MUD (Manufacturer Usage Description, RFC 8520).

An IETF standard for IoT devices to publish a machine-readable description of their intended network behavior, which routers and switches can use to automatically constrain the device to its expected communication patterns. 它属于网络安全的 OT / ICS / 物联网 分类。

An IETF standard for IoT devices to publish a machine-readable description of their intended network behavior, which routers and switches can use to automatically constrain the device to its expected communication patterns.

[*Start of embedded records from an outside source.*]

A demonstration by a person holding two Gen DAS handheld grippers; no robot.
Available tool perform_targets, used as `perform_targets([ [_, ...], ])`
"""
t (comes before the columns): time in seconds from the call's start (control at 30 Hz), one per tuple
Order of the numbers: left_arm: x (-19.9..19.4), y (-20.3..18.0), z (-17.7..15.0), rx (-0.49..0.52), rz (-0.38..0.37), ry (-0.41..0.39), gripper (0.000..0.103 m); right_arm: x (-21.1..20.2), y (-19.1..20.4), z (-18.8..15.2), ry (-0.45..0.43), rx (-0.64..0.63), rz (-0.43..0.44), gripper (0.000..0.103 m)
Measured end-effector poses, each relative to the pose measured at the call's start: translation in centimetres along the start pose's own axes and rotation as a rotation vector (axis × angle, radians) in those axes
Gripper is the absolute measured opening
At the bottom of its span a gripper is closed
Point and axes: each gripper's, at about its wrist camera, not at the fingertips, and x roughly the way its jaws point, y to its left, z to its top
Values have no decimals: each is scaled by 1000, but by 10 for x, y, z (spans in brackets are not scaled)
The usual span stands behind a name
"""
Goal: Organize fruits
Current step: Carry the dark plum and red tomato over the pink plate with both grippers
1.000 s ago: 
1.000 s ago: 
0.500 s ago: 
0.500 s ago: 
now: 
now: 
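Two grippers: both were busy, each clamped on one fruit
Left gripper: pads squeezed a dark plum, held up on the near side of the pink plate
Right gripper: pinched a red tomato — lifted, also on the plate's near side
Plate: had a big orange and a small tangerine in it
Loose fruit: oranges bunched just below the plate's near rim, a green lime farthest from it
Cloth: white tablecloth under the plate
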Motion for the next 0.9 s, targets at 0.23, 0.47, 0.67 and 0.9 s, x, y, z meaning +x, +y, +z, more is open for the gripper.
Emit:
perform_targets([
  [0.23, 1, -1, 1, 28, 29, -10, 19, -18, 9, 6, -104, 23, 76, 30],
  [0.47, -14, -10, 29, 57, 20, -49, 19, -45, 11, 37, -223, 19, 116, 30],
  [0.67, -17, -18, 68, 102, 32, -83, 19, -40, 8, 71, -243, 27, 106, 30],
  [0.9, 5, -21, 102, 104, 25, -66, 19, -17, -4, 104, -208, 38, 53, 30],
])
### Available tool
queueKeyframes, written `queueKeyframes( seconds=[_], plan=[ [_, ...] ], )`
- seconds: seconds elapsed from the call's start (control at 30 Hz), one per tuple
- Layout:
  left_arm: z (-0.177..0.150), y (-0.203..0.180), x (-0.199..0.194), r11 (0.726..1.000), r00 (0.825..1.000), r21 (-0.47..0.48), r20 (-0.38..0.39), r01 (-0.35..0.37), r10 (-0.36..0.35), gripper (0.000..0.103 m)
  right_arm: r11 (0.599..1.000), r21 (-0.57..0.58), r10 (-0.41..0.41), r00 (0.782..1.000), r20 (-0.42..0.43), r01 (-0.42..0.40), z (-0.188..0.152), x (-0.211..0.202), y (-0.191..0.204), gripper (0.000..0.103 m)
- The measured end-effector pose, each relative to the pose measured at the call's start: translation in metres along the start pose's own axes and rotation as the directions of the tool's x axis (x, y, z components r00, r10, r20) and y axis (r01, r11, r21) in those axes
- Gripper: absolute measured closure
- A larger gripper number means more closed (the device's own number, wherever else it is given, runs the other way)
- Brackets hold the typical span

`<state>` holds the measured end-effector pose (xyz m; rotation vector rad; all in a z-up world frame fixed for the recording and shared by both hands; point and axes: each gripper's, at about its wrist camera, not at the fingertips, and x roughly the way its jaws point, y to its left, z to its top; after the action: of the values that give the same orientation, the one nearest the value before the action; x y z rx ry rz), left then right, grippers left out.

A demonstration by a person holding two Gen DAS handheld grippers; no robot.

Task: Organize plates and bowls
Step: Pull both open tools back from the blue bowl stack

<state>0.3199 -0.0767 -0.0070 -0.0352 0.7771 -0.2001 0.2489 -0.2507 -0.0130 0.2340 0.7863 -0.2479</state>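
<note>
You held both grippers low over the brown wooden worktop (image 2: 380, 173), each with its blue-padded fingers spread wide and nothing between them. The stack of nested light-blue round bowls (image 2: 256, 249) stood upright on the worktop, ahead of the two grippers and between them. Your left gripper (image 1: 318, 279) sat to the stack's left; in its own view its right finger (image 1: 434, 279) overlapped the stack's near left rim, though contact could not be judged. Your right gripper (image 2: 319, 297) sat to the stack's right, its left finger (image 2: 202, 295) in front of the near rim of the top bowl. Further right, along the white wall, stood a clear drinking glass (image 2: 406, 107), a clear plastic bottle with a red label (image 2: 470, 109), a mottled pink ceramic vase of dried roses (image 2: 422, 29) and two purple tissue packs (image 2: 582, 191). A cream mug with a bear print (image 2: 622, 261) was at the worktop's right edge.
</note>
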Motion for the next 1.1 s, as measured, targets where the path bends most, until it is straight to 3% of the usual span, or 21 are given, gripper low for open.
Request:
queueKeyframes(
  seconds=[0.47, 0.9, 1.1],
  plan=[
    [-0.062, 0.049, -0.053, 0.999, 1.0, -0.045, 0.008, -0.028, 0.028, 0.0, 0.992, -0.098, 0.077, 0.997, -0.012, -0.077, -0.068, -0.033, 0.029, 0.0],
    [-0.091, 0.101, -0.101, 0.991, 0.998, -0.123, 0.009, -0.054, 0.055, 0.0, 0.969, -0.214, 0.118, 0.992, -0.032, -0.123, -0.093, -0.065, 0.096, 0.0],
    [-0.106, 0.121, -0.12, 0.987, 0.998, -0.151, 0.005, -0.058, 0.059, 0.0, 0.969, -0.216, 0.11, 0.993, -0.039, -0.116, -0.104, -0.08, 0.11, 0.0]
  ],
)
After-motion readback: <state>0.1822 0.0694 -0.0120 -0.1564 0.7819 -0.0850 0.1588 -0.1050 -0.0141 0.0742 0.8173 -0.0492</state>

Manufacturer Usage Description (MUD, RFC 8520), published by the IETF in 2019, is a framework for IoT devices to advertise to the network exactly what communication they need. A MUD-aware device sends a MUD URL during DHCP, LLDP, or 802.1X — pointing to a small JSON file (the 'MUD file') hosted by the manufacturer. The MUD file describes intended endpoints (controller cloud services, NTP servers, etc.), allowed protocols, and allowed peer roles in a structured policy language. A MUD-aware switch, router, or NAC translates that description into per-device ACLs or microsegmentation rules, denying everything outside the manufacturer's declared behavior. The intent is to make 'one camera-vendor's botnet' impossible — a compromised IP camera cannot scan or pivot to other internal hosts because the network refuses anything outside the device's declared profile. NIST SP 1800-15 published a reference architecture and Cisco, Aruba, and several IoT-security vendors implement MUD or MUD-like profiles. Adoption is limited because it requires manufacturer participation, but MUD remains the most concrete IETF answer to the 2016-Mirai-class IoT worm threat.

针对 MUD (Manufacturer Usage Description, RFC 8520) 的防御通常结合技术控制与运营实践,详见上方完整定义。

常见的别称包括: Manufacturer Usage Description, RFC 8520 MUD。